外見からはわからないが、いくつかの後遺症の中で一番気になる症状は頭に関することである。頭が重くボーとしており、脳の内側から外側に押されるような感じで、時に頭や顔面から血の気が引くような症状になる。下を向くとそれだけで頭痛がするので、落としたものを拾う・靴下をはくなどの行為がつらい。下を向かなくても頭が痛くなり、カロナールやバッファリンは欠かせない。片頭痛持ちの方々はこのような症状に悩まされているのではないかと感じている。

他の後遺症は慣れや我慢ができるが、頭に関する症状は結構つらく、仕事が手につかないことも多い。脳外科の主治医に相談したが、人によってさまざまであるが治るまで数年かかることも多い。特効薬はなさそうである。

10年位前に仕事上のストレスで心療内科に通い、適応障害と診断されたことがある。先日ダル重の女優さんがお休みされた症状である。この時は6か月ほどの休職で仕事に復帰したがおそらく全面完治はしていないのではないかと考えている。適応障害の後遺症とくも膜下出血の後遺症の相乗効果があるのではないかと想像している。
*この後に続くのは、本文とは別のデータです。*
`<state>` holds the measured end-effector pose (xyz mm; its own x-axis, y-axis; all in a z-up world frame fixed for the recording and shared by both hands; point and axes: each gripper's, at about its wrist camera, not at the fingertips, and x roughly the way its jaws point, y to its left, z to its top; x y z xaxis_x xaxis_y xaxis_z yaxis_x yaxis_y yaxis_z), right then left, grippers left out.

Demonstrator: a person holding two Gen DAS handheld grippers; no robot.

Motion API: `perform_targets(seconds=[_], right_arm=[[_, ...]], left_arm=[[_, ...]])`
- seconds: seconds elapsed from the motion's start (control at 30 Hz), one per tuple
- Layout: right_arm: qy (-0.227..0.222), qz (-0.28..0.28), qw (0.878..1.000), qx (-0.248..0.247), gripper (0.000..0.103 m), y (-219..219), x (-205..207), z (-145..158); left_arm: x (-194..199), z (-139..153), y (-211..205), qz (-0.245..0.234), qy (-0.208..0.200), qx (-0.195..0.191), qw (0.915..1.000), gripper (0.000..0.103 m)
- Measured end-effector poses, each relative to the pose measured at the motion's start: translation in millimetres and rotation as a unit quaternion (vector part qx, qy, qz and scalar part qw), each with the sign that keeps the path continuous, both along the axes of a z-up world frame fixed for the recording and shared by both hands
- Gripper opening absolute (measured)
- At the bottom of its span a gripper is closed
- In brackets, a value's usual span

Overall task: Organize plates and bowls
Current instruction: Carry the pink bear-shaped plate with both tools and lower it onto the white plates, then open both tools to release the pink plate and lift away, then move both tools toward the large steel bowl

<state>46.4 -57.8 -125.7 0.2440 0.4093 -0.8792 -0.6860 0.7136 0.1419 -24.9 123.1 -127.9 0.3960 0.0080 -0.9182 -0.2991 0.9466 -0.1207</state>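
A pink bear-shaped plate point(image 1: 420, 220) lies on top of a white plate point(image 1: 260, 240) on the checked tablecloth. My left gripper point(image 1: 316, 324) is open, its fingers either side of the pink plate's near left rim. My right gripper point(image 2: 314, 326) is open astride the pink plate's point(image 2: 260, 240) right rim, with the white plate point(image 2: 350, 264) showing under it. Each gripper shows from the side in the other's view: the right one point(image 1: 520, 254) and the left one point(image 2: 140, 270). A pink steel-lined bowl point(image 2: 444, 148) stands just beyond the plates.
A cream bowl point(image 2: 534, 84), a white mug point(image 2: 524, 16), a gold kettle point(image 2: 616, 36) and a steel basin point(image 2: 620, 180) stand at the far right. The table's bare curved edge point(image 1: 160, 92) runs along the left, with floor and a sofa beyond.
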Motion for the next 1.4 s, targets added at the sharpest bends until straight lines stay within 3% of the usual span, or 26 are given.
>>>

頭の痛みや重さは飲酒や二日酔いの症状ににている。退院時に主治医にお酒のことを確認したところ、特に問題ないといわれていたが、このような症状があるので、お酒を飲むことに躊躇していた。発症前、お酒は大好きであったが、退院後1年程度はお酒を遠ざけていた。おっかなびっくりお酒を口にしたが、特に症状に変化はなく、今では毎週末家で飲むようにしている。ちなみに発症前は週5日のペースで晩酌を行っていた。

【ワレンベルグ症候群】

左半身への影響はまだあり、左の腕がワレンベルグ症候群であることが分かった。リハビリ病院で針やお絞り・氷などで調査したところ、左腕では痛みや熱さ、冷たさは感じておらず、その代わり今まで感じたことがないようなとんでもなく変な感覚が発生することが分かった。この症状はいまだに直っていないが、生活するうえで特に支障は出ていない。

 

軽い後遺症はほかにもあるが、頭痛以外は大きな支障は感じていない。少しずつ良くなることを願いながらリハビリに励み、一生付き合っていくしかないかなと考えている。